Short links this week, not much caught my eye as particularly good. These three are the exception, and I think they are exceptionally good.
- CuriousGnu post on the profitability of day traders: Admittedly, this post is based off of what I would call extremely anecdotal data, but is compelling nonetheless. You’ll see in the data from the graph below — about 80% of people lost money over 12 months. There are a million follow-up questions, but this confirms about what one might expect this distribution should look like. Lots of people who lost everything on presumably high leverage or highly concentrated bets, a lot of people who were burned down by transaction costs, and then a general grouping around 0% for people who had decent bankroll management, but for whom investing is essentially a zero-sum game. More than anything, this post (and the others on the website) are great encouragement to learn the basic programming needed to scrape data.

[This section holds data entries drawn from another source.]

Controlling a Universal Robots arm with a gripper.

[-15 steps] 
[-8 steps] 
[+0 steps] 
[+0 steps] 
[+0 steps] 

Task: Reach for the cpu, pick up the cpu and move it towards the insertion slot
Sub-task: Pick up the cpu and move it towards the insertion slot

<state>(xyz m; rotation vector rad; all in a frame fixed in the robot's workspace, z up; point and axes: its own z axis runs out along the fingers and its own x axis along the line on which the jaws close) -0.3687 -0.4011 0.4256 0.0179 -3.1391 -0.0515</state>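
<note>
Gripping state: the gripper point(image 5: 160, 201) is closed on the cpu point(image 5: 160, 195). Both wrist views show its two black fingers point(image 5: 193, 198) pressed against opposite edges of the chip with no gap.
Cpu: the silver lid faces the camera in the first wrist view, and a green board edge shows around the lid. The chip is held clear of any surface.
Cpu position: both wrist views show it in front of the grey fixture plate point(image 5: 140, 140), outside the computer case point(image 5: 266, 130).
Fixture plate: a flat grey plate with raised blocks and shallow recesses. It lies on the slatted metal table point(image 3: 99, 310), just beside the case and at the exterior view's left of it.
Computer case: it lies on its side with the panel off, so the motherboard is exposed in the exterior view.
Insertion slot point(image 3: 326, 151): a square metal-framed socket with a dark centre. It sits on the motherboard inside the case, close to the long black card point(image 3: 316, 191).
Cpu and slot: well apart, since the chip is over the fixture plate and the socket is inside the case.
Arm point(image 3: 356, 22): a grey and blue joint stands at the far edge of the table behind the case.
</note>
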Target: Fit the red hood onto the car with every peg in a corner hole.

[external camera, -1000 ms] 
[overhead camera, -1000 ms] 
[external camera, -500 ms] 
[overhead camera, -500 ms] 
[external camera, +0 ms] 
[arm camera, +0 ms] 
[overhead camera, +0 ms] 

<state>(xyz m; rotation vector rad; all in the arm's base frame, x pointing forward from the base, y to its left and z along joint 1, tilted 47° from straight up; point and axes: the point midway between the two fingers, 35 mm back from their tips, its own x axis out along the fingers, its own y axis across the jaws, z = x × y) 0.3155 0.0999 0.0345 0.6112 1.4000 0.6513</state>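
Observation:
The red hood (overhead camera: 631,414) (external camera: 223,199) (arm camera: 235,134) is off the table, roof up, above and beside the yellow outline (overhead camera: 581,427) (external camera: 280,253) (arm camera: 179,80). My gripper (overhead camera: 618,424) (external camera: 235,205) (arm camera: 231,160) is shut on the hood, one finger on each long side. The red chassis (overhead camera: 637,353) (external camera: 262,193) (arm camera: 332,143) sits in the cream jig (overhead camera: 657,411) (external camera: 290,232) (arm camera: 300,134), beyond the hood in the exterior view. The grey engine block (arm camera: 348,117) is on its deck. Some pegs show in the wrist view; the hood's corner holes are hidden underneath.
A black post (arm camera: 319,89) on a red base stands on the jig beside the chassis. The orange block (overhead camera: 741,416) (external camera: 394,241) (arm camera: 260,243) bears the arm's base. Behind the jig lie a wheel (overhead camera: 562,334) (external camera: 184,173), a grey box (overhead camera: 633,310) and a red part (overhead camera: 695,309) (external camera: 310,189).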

- This discussion between Gene Fama and Richard Thaler is about 45 days old, but I just found it (h/t David Henderson), and is well worth the watch/read: The competing schools of thought — taking essentially opposite views of whether ‘bubbles’ exist as generally defined. Both players are involved in the crossover between economics and finance, i.e., their works are directly applicable to investing.
Fama: I’m an economist. Economics is behavioral, no doubt about it. The difference is your concern is irrational behavior; mine is just behavior.
- Another David Henderson h/t, this video on the economics of sweatshops is a great watch. Being able to simultaneously hope for better future outcomes for developing countries and recognizing that ‘sweatshops’ are part of those better outcomes is a skill worth developing.